Since this code was written to synchronize large files, images, using a slow computer, a Rasberry Pi, over a slow network, hotel WiFi, to another slow computer, another Raspbery Pi, compact size and speed are important. (I will find out if I hit either of those two goals.)

The biggest concern for speed is transmitting the files in blocks using binary data. JSON supports byte arrays but I believe they are Base64 encoded during transmission. This would mean I would need 1.5 times as much "bandwidth" for a given file plus the extra processing for the encoding and decoding.

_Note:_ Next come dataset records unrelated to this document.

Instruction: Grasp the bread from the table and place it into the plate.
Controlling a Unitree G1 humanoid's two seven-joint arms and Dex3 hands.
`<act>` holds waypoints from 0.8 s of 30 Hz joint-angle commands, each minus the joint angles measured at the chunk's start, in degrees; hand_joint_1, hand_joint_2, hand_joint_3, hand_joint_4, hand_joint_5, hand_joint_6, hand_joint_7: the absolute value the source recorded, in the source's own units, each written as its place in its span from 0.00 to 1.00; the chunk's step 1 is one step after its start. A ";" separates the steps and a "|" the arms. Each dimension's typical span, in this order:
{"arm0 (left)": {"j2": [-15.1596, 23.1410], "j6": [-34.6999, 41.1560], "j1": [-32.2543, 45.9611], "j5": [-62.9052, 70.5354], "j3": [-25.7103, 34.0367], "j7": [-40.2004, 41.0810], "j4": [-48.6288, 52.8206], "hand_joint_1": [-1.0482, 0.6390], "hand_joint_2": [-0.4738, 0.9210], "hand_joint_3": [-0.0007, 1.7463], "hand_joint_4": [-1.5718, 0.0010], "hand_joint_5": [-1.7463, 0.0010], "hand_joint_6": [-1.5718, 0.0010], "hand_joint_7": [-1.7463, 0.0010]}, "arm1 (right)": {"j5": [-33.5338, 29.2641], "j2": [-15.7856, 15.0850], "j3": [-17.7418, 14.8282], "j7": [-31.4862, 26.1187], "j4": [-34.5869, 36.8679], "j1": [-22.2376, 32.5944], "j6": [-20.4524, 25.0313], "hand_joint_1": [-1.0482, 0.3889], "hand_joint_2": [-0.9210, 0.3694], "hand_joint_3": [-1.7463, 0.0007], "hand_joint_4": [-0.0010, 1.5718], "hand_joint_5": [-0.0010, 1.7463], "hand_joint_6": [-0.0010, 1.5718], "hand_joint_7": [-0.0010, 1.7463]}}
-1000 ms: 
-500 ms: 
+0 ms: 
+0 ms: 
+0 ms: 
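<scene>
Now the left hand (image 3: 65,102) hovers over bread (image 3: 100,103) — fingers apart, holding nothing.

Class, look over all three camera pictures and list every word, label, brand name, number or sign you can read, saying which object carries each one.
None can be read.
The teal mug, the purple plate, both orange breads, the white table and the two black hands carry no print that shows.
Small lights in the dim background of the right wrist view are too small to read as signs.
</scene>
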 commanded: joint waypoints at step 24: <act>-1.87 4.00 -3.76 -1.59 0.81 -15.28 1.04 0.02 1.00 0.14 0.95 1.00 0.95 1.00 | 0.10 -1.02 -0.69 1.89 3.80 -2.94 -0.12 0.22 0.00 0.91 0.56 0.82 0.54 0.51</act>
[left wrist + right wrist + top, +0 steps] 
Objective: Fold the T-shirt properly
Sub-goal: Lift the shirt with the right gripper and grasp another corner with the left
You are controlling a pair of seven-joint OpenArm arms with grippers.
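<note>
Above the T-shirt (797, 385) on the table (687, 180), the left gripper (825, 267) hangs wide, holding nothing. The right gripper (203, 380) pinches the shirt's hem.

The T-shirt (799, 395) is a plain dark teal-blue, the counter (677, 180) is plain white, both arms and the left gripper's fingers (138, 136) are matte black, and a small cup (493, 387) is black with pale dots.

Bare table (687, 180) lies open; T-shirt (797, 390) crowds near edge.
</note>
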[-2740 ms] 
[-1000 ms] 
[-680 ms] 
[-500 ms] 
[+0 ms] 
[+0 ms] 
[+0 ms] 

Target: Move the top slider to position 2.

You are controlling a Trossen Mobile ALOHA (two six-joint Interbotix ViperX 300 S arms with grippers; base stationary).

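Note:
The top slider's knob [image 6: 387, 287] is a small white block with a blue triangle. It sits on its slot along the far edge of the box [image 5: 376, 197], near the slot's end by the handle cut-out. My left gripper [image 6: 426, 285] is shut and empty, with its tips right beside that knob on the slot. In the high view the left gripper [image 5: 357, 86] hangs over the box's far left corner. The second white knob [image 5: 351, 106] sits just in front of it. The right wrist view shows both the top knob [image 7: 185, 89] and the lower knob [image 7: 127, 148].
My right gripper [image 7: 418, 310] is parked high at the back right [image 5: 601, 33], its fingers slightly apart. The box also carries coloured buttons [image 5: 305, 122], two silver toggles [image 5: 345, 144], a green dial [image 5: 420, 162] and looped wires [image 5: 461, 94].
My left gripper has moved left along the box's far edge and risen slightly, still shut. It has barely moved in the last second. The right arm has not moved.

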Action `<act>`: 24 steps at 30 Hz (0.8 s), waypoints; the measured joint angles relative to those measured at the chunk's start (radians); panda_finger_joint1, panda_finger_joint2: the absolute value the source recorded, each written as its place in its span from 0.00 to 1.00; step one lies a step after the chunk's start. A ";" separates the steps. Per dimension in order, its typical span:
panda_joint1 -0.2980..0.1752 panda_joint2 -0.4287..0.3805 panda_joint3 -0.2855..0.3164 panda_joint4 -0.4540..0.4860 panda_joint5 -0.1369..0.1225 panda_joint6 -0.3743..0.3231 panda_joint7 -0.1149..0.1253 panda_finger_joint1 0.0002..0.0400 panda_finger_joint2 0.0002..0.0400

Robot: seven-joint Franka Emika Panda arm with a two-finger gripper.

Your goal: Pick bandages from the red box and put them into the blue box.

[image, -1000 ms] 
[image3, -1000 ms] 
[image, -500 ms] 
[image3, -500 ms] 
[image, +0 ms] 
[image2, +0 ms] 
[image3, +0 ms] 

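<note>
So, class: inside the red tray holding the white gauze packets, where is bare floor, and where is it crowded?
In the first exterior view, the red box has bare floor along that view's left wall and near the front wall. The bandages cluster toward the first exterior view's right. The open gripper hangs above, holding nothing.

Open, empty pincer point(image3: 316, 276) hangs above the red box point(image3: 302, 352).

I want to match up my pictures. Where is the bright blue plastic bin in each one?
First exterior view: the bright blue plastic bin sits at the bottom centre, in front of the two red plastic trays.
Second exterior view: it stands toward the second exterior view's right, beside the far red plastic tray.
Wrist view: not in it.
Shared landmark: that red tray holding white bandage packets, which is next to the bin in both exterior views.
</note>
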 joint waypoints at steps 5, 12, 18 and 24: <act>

The most logical approach would be to use the body of the HTTP response and request for reading and writing binary data. This meant that other data would need to be transmitted differently. The directory paths and file names are appended to the end of the URI. Flags and discrete values such as flags, offset and block size would be sent using request parameters. Response status fields such as success, length and CRC are returned in the HTTP header. A few requests such as directory listing return the output in a JSON object in the response body but still use the HTTP header for the status fields to be consistent.

Time Zone

Since this project uses the last modified date of the file to decide if it should synchronize two copies of the same file, it is important that these time stamps be are correct. The following approaches are taken to keep them accurate.

Both the server and client need to know there current time zone when they are started. This can be specified using the --time-zone CLI parameter if Java can not detect the correct default time zone. This will happen if the client crosses a time zone and the computer was not updated to reflect the correct value.

All time stamps are adjusted for raw offset and day light savings using the client's time zone when they are sent to the server. The server re-adjusts the time stamp using it's own time zone when it receives the request.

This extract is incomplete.